Además de constituir una ocasión para cumplir con las tradiciones vinculadas a los difuntos que según el lugar ofrecen un amplio y variado programa de usos y costumbres, a los que la mayoría de los humanos nos aferramos por diversos motivos, las festividades del Día de Todos los Santos y de los Difuntos constituyen un reclamo informativo al que pocos medios pueden sustraerse. Ejemplos haberlos, ya que es comprensible que un tema de tamaña trascendencia sea objeto de letra impresa, de palabra y de imagen, sobre todo en fechas tan señaladas.
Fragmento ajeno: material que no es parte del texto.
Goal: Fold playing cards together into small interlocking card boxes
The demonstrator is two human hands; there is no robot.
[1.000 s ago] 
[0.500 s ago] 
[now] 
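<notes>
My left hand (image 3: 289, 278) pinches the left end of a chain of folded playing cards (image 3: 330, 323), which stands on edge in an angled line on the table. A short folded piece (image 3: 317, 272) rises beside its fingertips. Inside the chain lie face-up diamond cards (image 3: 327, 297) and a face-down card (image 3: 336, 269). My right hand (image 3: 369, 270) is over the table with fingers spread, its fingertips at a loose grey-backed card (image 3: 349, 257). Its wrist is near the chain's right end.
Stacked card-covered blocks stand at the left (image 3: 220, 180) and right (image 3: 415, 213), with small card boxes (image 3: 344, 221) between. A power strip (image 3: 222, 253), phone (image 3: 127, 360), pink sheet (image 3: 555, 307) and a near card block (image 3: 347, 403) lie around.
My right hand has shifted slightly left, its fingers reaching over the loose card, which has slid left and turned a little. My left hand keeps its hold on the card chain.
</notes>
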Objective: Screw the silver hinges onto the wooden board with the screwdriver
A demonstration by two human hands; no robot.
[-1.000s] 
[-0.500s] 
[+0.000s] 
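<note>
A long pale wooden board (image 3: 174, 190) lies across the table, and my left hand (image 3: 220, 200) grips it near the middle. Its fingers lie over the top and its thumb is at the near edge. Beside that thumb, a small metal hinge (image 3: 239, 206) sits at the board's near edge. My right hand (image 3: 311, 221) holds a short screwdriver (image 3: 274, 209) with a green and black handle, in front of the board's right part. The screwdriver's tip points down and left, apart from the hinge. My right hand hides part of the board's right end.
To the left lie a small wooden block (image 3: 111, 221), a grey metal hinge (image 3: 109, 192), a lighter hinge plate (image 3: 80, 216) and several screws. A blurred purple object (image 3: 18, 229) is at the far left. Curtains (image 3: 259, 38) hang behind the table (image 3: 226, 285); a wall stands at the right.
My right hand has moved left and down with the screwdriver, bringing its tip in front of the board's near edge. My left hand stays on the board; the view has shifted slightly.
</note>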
A poco que activemos cualquier medio nos sorprenden las últimas novedades en modelos de cajas fúnebres, los más avanzados métodos para la cremación, o la penúltima recopilación de epitafios y frases célebres del mapa sepulturero mundial, actividades que, por otra parte, no dejan de poseer un importante componente lucrativo. En relación con los epitafios, hay que reconocer la originalidad y valía de muchos de ellos que han alcanzado la gloria antes que sus propios autores. Aún con todo el reconocimiento de los mismos, un servidor se decanta más por los pensamientos, despedidas y sentencias de los vivos en vida.
Guiado por esta tendencia encontré hace unos días una reseña publicada en Crónica, que contiene la despedida magistral, de uno de los autores clave de la literatura española del pasado siglo, Ramón del Vallé-Inclán. Antes de su muerte, enfermo y aquejado, Valle Inclán recibió en su casa a la periodista Josefina Carabias, quien acudió para hacerle una entrevista.
El dramaturgo, después de dar cuenta de su obsesión con la muerte, respondió a la redactora con el inicio de unos versos: “Reportero, te dejo mi cadáver…” La periodista quedó sobrecogida y desconcertada. Días después el escritor murió. ¿Habrá despedida más generosa de la vida?.